Aromatic compounds exhibit unique chemical and physical properties due to their extra stability. Aromatic hydrocarbons have wide applications in several industries. For example, toluene is used as the solvent for model glues whereas naphthalene is used as mothballs. Phenanthrene is an intermediate product of different synthetic process for the manufacturing of dyes, explosives, and drugs. Another important aromatic compound is Trinitrotoluene (TNT) or 2, 4, 6-trinitrotoluene which is mainly used as an explosive and for the preparation of other explosives. Pyrocatechol or 1, 2-benzenediol is marketed as catechol which is one of the key component of photographic developer.

Polycyclic aromatic hydrocarbons are aromatic compounds with more than one aromatic benzene ring. They are also called as polynuclear aromatic hydrocarbons. In these aromatic compounds, two or more aromatic rings are fused together and share two or more carbon atoms. For example, Naphthalene is formed from two benzene rings and is smallest polycyclic aromatic hydrocarbon.

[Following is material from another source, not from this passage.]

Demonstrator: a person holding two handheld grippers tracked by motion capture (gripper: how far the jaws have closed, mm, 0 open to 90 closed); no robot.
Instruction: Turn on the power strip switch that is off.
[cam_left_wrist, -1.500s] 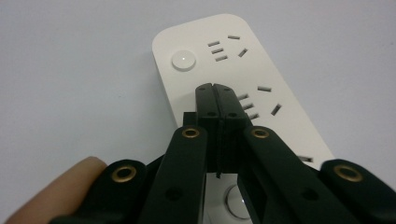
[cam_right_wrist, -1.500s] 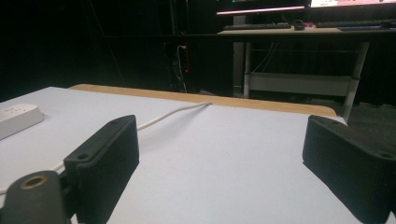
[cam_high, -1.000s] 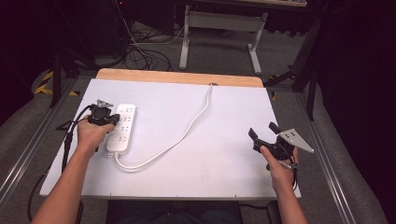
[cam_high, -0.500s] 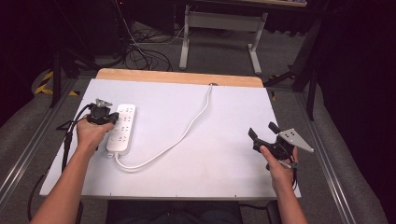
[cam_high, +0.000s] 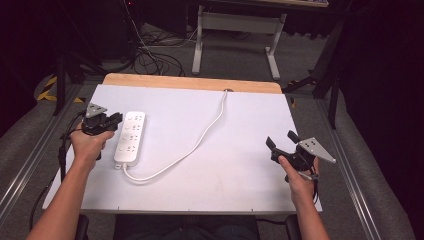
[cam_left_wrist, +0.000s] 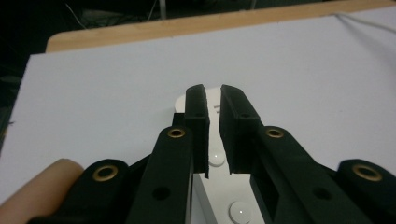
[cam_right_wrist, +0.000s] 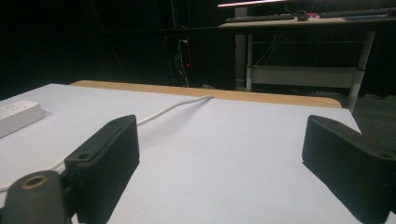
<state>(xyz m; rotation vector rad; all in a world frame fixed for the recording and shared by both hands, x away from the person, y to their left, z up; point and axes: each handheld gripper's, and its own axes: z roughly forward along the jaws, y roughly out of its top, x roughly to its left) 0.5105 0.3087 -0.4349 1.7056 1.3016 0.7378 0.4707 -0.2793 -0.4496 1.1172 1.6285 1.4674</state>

With change in position of aromatic rings, the molecule also gets change. For example, Anthracene and Phenenthrene both are composed of three aromatic rings with different positions. It affects the chemical and physical properties of them. As the molecular weight increases, the resistance towards oxidation- reduction and vapourisation also increases for polyaromatic hydrocarbons. On the basis of molecular weight, they can be classified as low molecular weight and high molecular weight compounds. The lower molecular weight polycyclic aromatic hydrocarbons contain 2 to 3 ring group like naphthalenes, fluorenes, phenanthrenes, and anthracenes. They are toxic compounds for aquatic organisms. High molecular weight polycyclic aromatic hydrocarbons contain 4 to 7 ring such as chrysenes, coronenes etc. They are carcinogenic in nature. In the IUPAC (International Union of Pure and Applied Chemistry) naming of polycyclic aromatic hydrocarbons structure diagram should contain the greatest possible number of rings is in a horizontal row. The orientation must be in such a way that maximal numbers of rings are placed in the upper right quadrant and the minimal number in the lower left quadrant.